* _Exercise brief_
The lines from the one containing "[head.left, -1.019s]" through the last line below, both ends included, must be reproduced exactly, with no pictures.
Given material START
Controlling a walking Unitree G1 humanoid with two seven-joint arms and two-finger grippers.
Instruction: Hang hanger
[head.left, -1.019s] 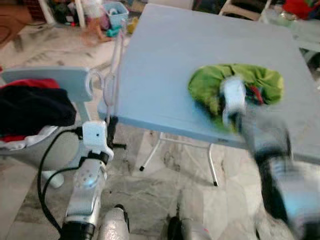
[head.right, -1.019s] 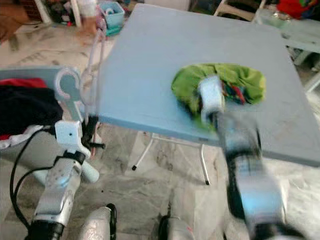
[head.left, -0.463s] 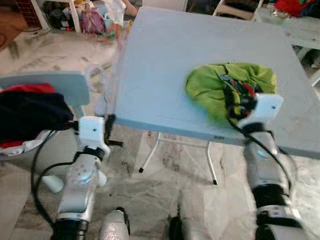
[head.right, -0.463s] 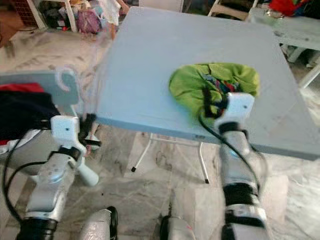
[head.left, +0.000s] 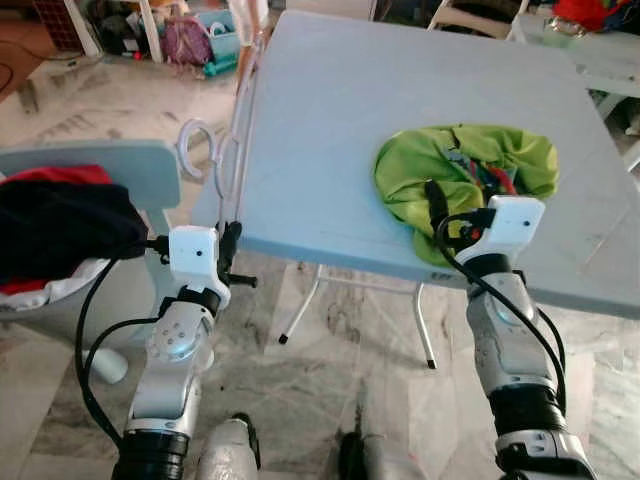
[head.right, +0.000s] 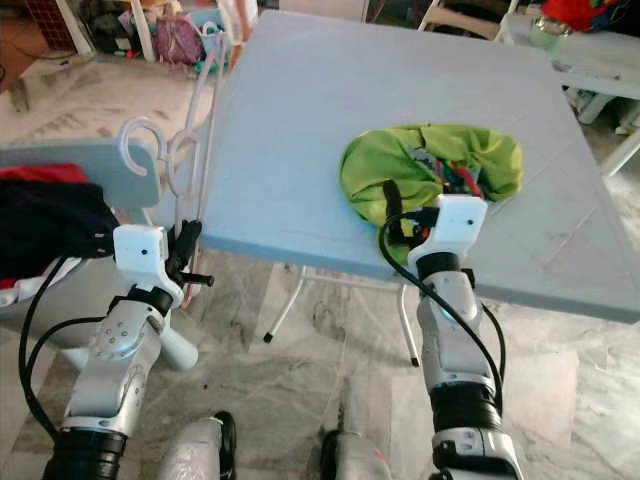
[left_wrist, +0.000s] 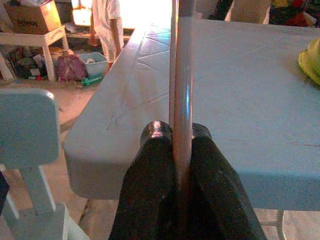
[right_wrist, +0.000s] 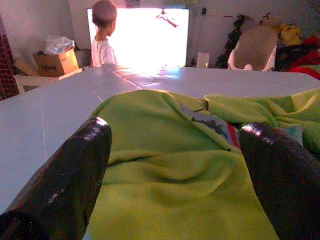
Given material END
* _Output of the task_
[head.left, -1.019s] 
[head.right, -1.019s] 
[head.left, -0.463s] 
[head.right, -0.463s] 
[head.left, +0.000s] 
[head.right, +0.000s] 
[left_wrist, +0.000s] 
[right_wrist, +0.000s] 

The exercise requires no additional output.